Então, quais foram mesmo as grandes 'tentações' de Jesus? 1. Transforma essas pedras em pão... tentação do poder; 2. Eu te darei todos os reinos... tentação da riqueza; 3. Joga-te daqui para baixo... tentação do orgulho/vaidade. Meus amigos, Jesus Cristo tinha consciência da sua natureza divina e também tinha conhecimento de tudo o que ele iria enfrentar na sua missão de pregar a boa nova. Então, durante o jejum, ele fez uma preparação psicológica para viver como homem comum, pensar como homem comum, agir como homem comum, deixando em segundo plano a sua condição divina. Ele sabia que iria passar fome algumas vezes. Então, seria muito mais cômodo para ele fazer um 'milagrezinho' e transformar um pedaço de pedra ou de pau numa iguaria deliciosa. Mas para ser um homem comum, ele não podia jamais agir assim. Ou seja, ele só poderia utilizar o poder que a sua condição divina lhe dava quando fosse necessário, de acordo com o desígnio do Pai, para corroborar a sua pregação e demonstrar a glória do Pai. Esse foi o grande desafio para Jesus em todos os momentos, até aquele momento crucial em que ele pede para “deixar passar aquele cálice” sem que ele bebesse, no entanto, que prevalecesse a vontade do Pai.

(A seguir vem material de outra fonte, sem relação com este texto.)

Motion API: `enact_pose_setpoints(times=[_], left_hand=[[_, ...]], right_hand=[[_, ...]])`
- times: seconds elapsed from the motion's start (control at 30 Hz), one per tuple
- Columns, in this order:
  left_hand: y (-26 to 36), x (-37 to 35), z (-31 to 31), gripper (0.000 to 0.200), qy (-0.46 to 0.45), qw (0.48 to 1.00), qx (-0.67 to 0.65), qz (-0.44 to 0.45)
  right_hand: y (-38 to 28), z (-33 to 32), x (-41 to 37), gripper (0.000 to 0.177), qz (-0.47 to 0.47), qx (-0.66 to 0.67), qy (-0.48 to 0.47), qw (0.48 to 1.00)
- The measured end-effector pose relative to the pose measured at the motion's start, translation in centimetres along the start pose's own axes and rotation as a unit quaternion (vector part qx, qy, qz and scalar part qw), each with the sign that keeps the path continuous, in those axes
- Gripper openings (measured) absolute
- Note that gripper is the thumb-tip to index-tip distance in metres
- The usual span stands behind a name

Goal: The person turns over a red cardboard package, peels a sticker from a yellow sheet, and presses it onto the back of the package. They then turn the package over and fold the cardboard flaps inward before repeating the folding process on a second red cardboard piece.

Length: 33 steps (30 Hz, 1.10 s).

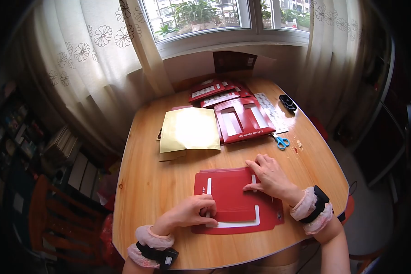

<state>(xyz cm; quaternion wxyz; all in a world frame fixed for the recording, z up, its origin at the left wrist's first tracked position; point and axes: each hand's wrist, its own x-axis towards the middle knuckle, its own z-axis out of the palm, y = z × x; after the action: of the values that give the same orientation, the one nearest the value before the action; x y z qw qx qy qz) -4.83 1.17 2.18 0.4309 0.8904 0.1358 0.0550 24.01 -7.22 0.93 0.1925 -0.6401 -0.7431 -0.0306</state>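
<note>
A flat red card sleeve (pixel 233 196) with white-edged cut-outs lies on the wooden table in front of me. At its lower left side, my left hand (pixel 194 211) has its fingers curled with thumb and fingertips on the card; whether it pinches an edge is unclear. My right hand (pixel 269 179) rests over the upper right part, thumb and fingers spread apart. Beyond them sit a yellow paper sheet (pixel 189 130) and a red package printed "4PK MONEY WALLETS" (pixel 244 119).
Blue-handled scissors (pixel 282 142) lie right of the package, near small scraps (pixel 298 145). A black object (pixel 287 103) is at the back right. More red packages (pixel 210 89) are piled at the back. A wooden chair (pixel 55 228) stands left of the table (pixel 141 182).
</note>
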Motion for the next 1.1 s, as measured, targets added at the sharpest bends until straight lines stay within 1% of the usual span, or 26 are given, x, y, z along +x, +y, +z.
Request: enact_pose_setpoints(times=[0.03,0.17,0.23,0.27,0.33,0.37,0.43,0.47,0.53,0.57,0.63,0.67,0.7,0.73,0.77,0.8,0.83,0.87,0.93,1.0,1.03,1.07,1.1], left_hand=[[-0.1,0.0,0.1,0.027,0.001,1.000,0.004,0.000],[-0.9,0.1,0.6,0.027,0.024,1.000,-0.005,0.010],[-1.2,-0.1,0.4,0.026,0.049,0.998,0.004,0.041],[-1.2,-0.1,0.3,0.026,0.050,0.998,0.003,0.040],[-1.2,-0.2,0.2,0.026,0.049,0.998,-0.005,0.029],[-1.1,-0.3,0.2,0.026,0.049,0.998,-0.006,0.029],[-1.0,-0.3,0.2,0.026,0.046,0.999,-0.006,0.019],[-1.0,-0.2,0.2,0.026,0.047,0.999,-0.006,0.019],[-1.1,-0.3,0.1,0.026,0.046,0.999,0.006,0.023],[-1.1,-0.3,0.1,0.026,0.046,0.999,0.006,0.023],[-1.0,-0.3,0.1,0.026,0.036,0.999,-0.005,0.016],[-0.9,-0.4,0.1,0.026,0.036,0.999,-0.005,0.017],[-0.7,-0.4,0.2,0.025,0.051,0.999,0.000,0.020],[-0.5,-0.4,0.2,0.024,0.065,0.998,0.006,0.023],[-0.4,-0.3,0.1,0.024,0.065,0.998,0.005,0.024],[-0.3,-0.1,-0.1,0.022,0.167,0.979,0.073,0.091],[-0.2,0.1,-0.2,0.020,0.265,0.941,0.139,0.157],[0.0,-0.1,0.1,0.016,0.356,0.918,0.123,0.124],[-0.3,-0.4,-0.5,0.017,0.519,0.829,0.178,0.109],[-1.8,-0.6,-0.7,0.029,0.612,0.778,0.124,0.072],[-2.7,-1.0,-0.9,0.041,0.590,0.799,0.103,0.056],[-3.2,-0.8,-0.7,0.041,0.589,0.800,0.104,0.057],[-3.5,-0.4,-0.3,0.045,0.550,0.833,-0.028,0.043]], right_hand=[[-0.1,-0.2,0.0,0.074,0.013,-0.024,-0.041,0.999],[0.0,-0.1,-0.4,0.073,0.016,-0.033,-0.031,0.999],[0.0,-0.3,-0.6,0.070,0.014,-0.046,-0.026,0.998],[0.0,-0.2,-0.6,0.070,0.013,-0.045,-0.027,0.999],[0.1,-0.1,-0.5,0.065,0.043,0.032,-0.046,0.997],[0.1,-0.1,-0.5,0.065,0.043,0.032,-0.047,0.997],[0.0,-0.3,-0.2,0.053,0.066,0.104,-0.049,0.991],[0.1,-0.1,-0.3,0.053,0.066,0.103,-0.049,0.991],[0.5,0.5,-0.2,0.040,0.031,0.153,-0.015,0.988],[0.5,0.3,-0.2,0.040,0.031,0.153,-0.015,0.988],[0.3,-0.7,0.1,0.028,0.096,0.245,-0.100,0.959],[0.8,-0.3,0.1,0.028,0.096,0.245,-0.100,0.960],[1.8,0.6,0.1,0.023,0.119,0.344,-0.101,0.926],[2.4,1.4,0.2,0.018,0.140,0.439,-0.101,0.882],[2.4,1.9,0.2,0.012,0.124,0.476,-0.054,0.869],[2.5,1.9,0.3,0.012,0.125,0.476,-0.053,0.869],[2.6,1.8,0.5,0.011,0.149,0.527,-0.023,0.837],[2.7,1.7,0.6,0.010,0.173,0.574,0.007,0.800],[3.0,2.0,0.9,0.005,0.170,0.622,0.078,0.760],[3.8,2.4,0.9,0.007,0.214,0.645,0.119,0.724],[3.9,2.7,1.0,0.007,0.215,0.645,0.119,0.724],[4.0,2.9,1.0,0.010,0.218,0.678,0.145,0.687],[4.0,3.0,1.0,0.012,0.221,0.709,0.171,0.647]])
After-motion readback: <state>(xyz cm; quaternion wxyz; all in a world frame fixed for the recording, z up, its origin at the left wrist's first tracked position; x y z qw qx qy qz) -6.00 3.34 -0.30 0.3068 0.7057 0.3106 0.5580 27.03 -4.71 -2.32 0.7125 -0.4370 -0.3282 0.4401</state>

Este mesmo raciocínio vale para as outras ocasiões tentadoras. Estando diante daquela multidão ávida por presenciar um feito extraordinário, Jesus não poderia 'cair na tentação' de demonstrar sua condição divina apenas para ser aplaudido por aquela gente, por vaidade ou orgulho próprio. Ao contrário, quando ele fazia algum milagre, usava uma forma bastante discreta e sempre destacando a fé do beneficiado. Os fariseus estavam o tempo todo a provocá-lo para ele provar que era filho de Deus. Jesus nunca fazia milagres nessas ocasiões, muito menos para provar nada perante os fariseus, porque estes deviam acreditar na sua mensagem pelo conteúdo dela, não por uma demonstração de poder.

Portanto, Jesus passou 40 dias a jejuar e meditar no deserto, antes de começar suas pregações, para se conscientizar sempre mais da necessidade que ele tinha de ser um homem igual aos outros, no jeito de morar, de vestir, de andar, de se alimentar, de sofrer, de se alegrar, de falar, de demonstrar seus sentimentos, etc, tudo como um ser humano comum. Ele sabia desde o princípio e mais do que qualquer pessoa o final que o aguardava, os padecimentos atrozes que teria de suportar, para cumprir a promessa do Pai, para a nossa salvação. No seu jejum no deserto, tudo isso deve ter passado pela mente de Jesus e para tudo isso ele estava se preparando, porque iria iniciar a sua atividade primordial, aquela para qual Ele tinha vindo ao mundo.

Meus amigos, se até Jesus que era divino e humano passou por “tentações”, quanto mais nós, que somos pessoas limitadas e imperfeitas. Com base nessas narrativas, a tradição ensinava que Satanas nos tenta, induzindo-nos ao pecado. Contudo, podemos perceber que a fonte das nossas tentações são as nossas fraquezas, a nossa imperfeição, o nosso orgulho, a nossa vaidade e, principalmente, a nossa sede de poder, de ter sempre mais, de querer sempre mais. Jesus venceu as tentações através do jejum e da oração e isso é uma indicação também para nós. Os conceitos fundamentais da nossa quaresma foram explanados na liturgia da quarta feira de cinzas: a oração, o jejum e a esmola. A oração e o jejum dizem respeito a atitudes interiores nossas; a esmola diz respeito à nossa ação concreta em benefício dos irmãos carentes. A salvação não é alcançada apenas com atitudes internas de conversão, mas esta deve ser acompanhada de gestos concretos de solidariedade e de serviço. Tal é o objetivo da Campanha da Fraternidade, que todos os anos é realizada neste tempo.